● **Assignment**
What you write must be the listing below in full, word for word, minus its pictures.

● **Source data**

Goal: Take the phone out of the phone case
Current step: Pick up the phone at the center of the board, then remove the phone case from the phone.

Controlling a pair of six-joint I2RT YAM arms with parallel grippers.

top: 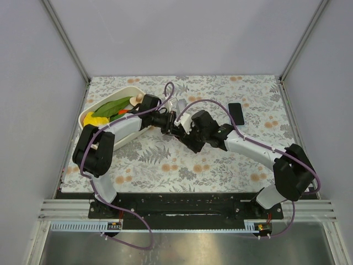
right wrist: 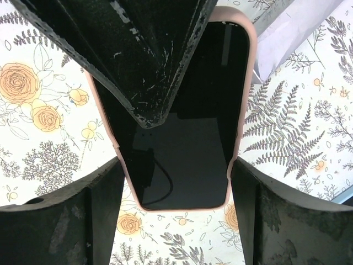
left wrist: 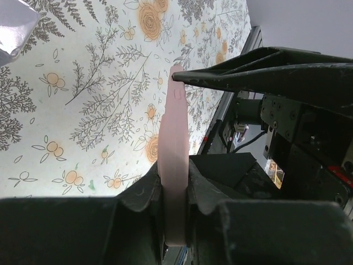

● **Answer to this task**
Goal: Take the phone out of the phone case
Current step: Pick up the phone at the center of the board, then remove the phone case from the phone.

Controlling a pair of six-joint I2RT YAM arms with parallel grippers.

top: 
right wrist: 
left wrist: 

No other output belongs with this exercise.